Data from seven consecutive days and nights during the last week of each phase were used. The primary measure was the number of minutes a participant had night rest. Night rest was recorded as the longest period of three hours or more, not interrupted for more than 30 min by another activity, such as a toilet visit or awakening. This was computed as the total number of minutes lying minus the total number of minutes of movement. Because the data were skewed, we used the median in the randomization tests. Secondary sleep measurements are transitions, times and duration out of bed, duration upright and movement.

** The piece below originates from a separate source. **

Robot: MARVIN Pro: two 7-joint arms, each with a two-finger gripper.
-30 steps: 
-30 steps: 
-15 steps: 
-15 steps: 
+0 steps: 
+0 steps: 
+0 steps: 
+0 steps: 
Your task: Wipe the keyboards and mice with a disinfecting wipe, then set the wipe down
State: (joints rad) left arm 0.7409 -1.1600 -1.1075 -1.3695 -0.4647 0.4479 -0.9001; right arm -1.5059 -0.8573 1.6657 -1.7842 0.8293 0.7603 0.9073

Depression, anxiety, and agitation

Participants, along with professional caregivers, completed questionnaires on depression and anxiety. The informal caregivers completed a questionnaire on agitation.

• Geriatric Depression Scale (GDS-15). The GDS-15 is a short 15-item instrument specifically designed to assess depression in geriatric populations (Yesavage, Brink, and Rose 1982).

• Hospital Anxiety and Depression Scale, Anxiety Subscale (HADS-A). The HADS-A is a 7-item scale, frequently used for individuals with dementia (Zigmond and Snaith 1983).

• Cohen-Mansfield Agitation Inventory (CMAI). The CMAI is a 29-item scale developed to assess agitation in institutionalized older adults (Cohen-Mansfield 1989).

Sum scores on each of the three scales were employed as indicators of BPSD: BPSD_Depression, BPSD_Anxiety, and BPSD_Agitation.

Statistical analyses

As the number of participants was small, distributional assumptions of the parametric analysis were not warranted. Therefore, randomization tests were used to compare the phases. For the primary and secondary sleep-wake variables, we observed seven observations within each phase. The power to find a significant effect for just one individual was low because the number of measurements within each phase was relatively small. Therefore, we used a more lenient type-1 criterion of .1 to reject the null hypothesis at the individual level. In the randomization test, the median difference between the two phases was compared to a randomization distribution of median differences formed by random resampling, without replacement; all measurements were observed within the two phases for one participant. The p-value was then calculated by dividing the number of median differences from the randomization distribution that were equal or larger (or smaller when the observed median difference was negative) than the observed mean difference (Bouwmeester and Jongerling 2020).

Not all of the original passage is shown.